INSTRUCTIONS FOR THE TASK >>
Look through the records below, and copy out every line that holds the string "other".

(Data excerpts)
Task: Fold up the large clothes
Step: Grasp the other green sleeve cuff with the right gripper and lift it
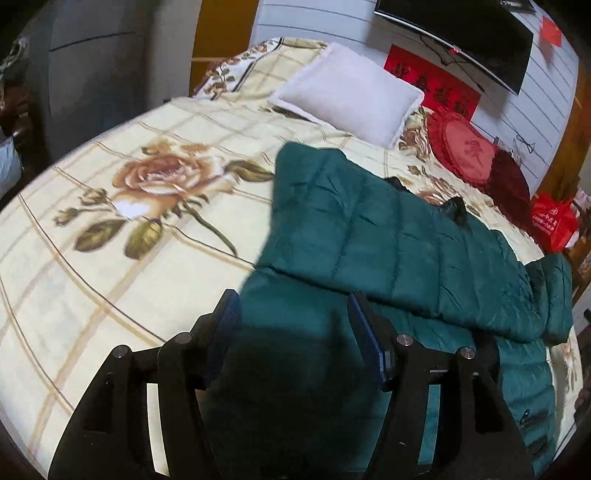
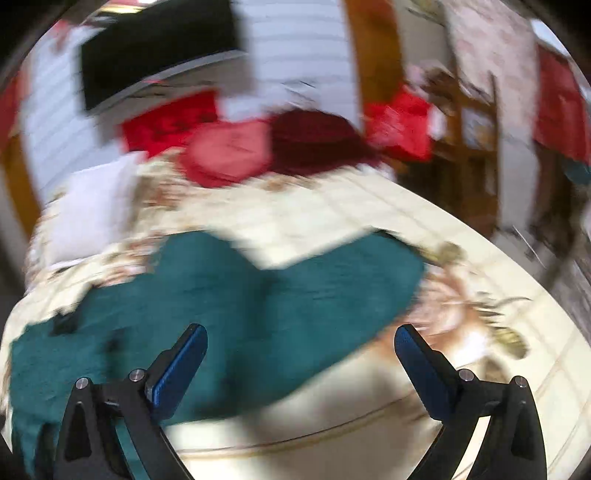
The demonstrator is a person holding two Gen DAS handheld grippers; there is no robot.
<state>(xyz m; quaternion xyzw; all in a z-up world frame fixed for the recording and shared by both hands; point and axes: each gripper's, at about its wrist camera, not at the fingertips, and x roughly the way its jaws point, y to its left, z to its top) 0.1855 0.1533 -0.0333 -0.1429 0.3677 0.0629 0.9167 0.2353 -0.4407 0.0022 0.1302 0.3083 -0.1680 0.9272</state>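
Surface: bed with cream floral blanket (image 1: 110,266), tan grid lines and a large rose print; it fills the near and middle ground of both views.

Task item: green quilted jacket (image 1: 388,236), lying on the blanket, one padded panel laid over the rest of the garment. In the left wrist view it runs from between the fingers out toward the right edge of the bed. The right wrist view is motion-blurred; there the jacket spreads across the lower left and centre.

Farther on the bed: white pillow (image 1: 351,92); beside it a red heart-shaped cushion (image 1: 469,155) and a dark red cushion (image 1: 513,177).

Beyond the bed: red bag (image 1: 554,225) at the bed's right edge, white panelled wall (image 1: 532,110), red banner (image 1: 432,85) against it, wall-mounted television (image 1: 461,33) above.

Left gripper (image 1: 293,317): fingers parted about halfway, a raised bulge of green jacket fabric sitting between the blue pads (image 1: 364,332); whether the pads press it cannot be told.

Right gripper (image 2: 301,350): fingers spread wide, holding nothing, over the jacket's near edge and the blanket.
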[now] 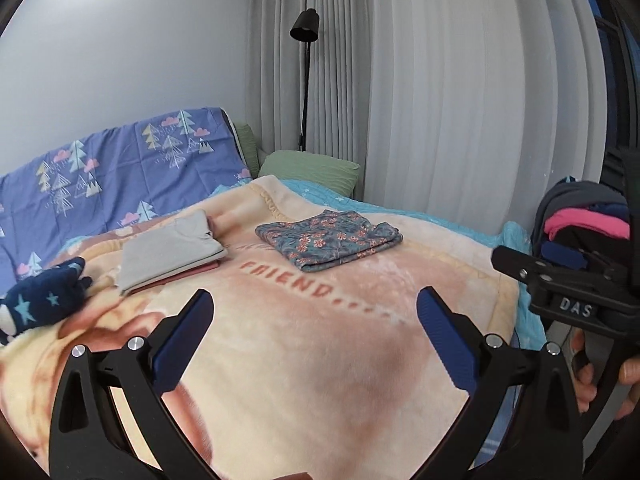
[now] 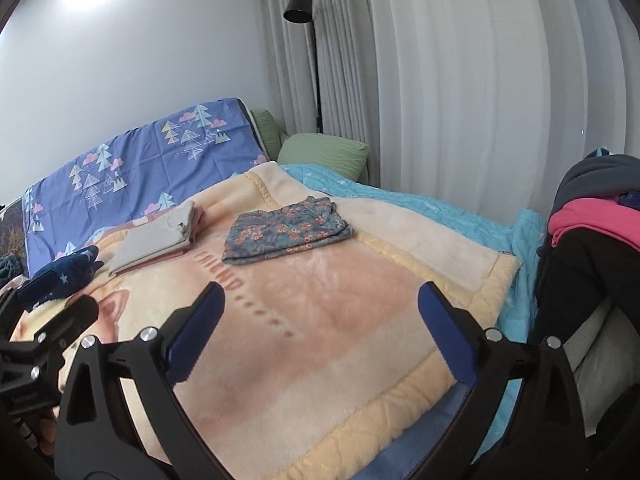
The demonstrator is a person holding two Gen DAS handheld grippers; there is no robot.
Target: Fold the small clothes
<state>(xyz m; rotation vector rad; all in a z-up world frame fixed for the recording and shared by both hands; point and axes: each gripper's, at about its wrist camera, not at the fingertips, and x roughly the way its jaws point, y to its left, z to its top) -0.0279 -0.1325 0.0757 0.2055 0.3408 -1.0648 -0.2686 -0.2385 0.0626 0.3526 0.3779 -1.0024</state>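
Note:
A folded floral garment [image 1: 329, 239] [image 2: 287, 229] lies flat on the peach blanket [image 1: 320, 340] [image 2: 340, 312], beyond the word FRIEND. To its left rests a folded grey garment [image 1: 170, 250] [image 2: 154, 240] stacked on a pink one. My left gripper [image 1: 314, 306] hovers over the blanket well short of both piles, open, with nothing between its blue pads. My right gripper [image 2: 320, 300] is likewise open and empty above the blanket. The right gripper's body shows at the right edge of the left wrist view, held by a hand [image 1: 628, 376].
A dark blue star-print piece [image 1: 44, 300] [image 2: 60, 276] lies at the blanket's left edge. A heap of unfolded clothes, pink and dark [image 1: 584, 228] [image 2: 592, 232], sits at the right. Green pillows [image 1: 312, 168], a purple tree-print cover, a black floor lamp [image 1: 305, 24] and curtains stand behind.

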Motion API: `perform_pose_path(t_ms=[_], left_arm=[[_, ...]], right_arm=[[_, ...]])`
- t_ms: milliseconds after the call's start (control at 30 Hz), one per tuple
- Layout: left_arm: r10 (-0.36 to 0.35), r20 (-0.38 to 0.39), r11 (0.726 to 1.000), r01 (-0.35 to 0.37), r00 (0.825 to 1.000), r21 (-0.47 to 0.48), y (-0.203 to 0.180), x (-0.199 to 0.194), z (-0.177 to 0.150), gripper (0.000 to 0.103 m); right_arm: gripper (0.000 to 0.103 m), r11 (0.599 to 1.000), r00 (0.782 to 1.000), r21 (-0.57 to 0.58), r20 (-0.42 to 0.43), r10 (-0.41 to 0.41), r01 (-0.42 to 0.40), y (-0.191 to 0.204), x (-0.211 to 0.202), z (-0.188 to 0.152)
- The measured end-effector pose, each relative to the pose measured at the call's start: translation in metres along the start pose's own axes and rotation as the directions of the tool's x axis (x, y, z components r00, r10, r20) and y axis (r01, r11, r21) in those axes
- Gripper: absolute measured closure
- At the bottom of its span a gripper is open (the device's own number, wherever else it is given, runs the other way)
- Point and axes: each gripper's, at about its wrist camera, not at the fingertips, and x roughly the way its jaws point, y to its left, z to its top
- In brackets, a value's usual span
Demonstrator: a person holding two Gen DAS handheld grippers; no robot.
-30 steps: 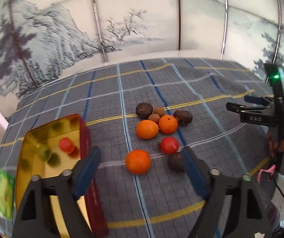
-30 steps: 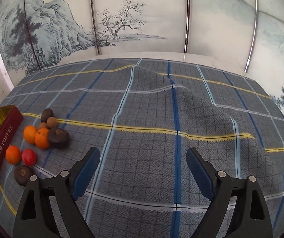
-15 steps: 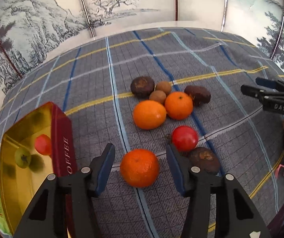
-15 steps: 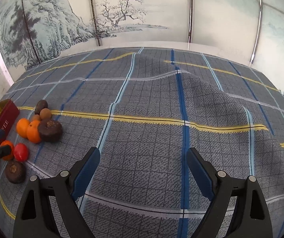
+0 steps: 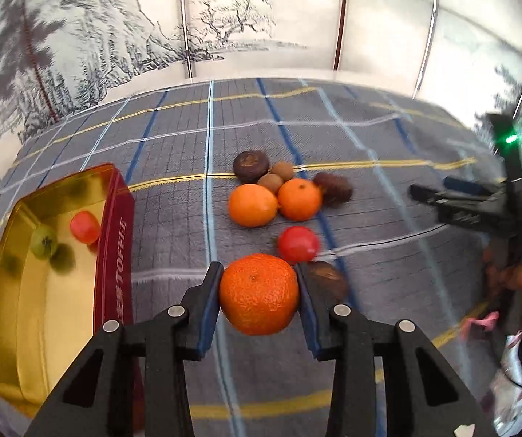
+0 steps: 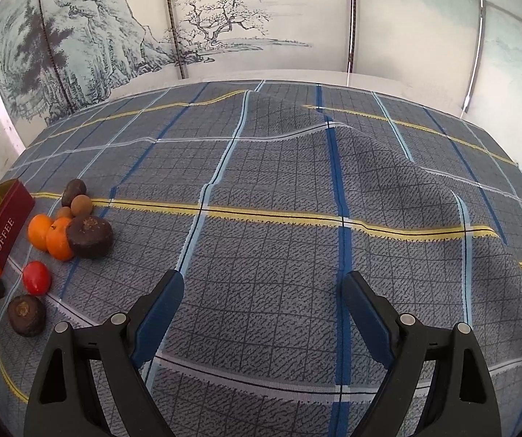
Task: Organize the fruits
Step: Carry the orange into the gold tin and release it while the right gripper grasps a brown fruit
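My left claw, just closing, clamps the round orange tangerine beside the gold toffee tin; my right claw gapes empty.

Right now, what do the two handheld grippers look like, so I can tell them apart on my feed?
They look alike: the left gripper and right gripper both have black angular plastic frames with silver rivets and blue finger pads. Seen from the left wrist view, the right gripper shows a green light on top, blurred white lettering on its side, and a pink part below the hand.
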Motion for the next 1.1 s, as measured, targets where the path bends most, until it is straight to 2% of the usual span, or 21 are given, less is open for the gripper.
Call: perform_pose_path(t_ms=[200,733,800,900,1000,1100], left_arm=[[-0.024,0.015,0.998,0.025,1.000,-0.059,-0.001,-0.030,-0.011,0.068],[-0.004,0.065,0.996,0.009,0.998,-0.089,0.017,-0.075,-0.034,0.068],[0.000,0.068,0.996,0.006,0.998,-0.092,0.019,-0.077,-0.037,0.068],[-0.001,0.070,0.995,0.008,0.998,-0.100,0.023,-0.080,-0.039,0.068],[-0.002,0.072,0.994,0.010,0.997,-0.109,0.025,-0.082,-0.041,0.068],[-0.006,0.073,0.993,0.015,0.997,-0.116,0.026,-0.083,-0.042,0.068]], right_arm=[[0.014,1.000,1.000,-0.015,-0.001,-0.004,0.004,0.003,0.000,0.000],[0.014,0.997,0.999,-0.065,-0.002,-0.045,0.045,0.016,-0.004,-0.006],[0.014,0.998,1.000,-0.068,-0.007,0.002,-0.002,0.024,-0.011,-0.012],[0.014,0.989,0.993,-0.093,-0.008,0.116,-0.117,0.045,-0.026,-0.017],[0.014,0.965,0.976,-0.149,0.011,0.218,-0.214,0.072,-0.046,-0.018],[0.014,0.928,0.949,-0.210,0.006,0.316,-0.308,0.102,-0.061,-0.019]])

YOUR SOLUTION >>
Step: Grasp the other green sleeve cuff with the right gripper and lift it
- At the bottom of its span a gripper is open (the device's own number, wherever else it is given, runs the other way)

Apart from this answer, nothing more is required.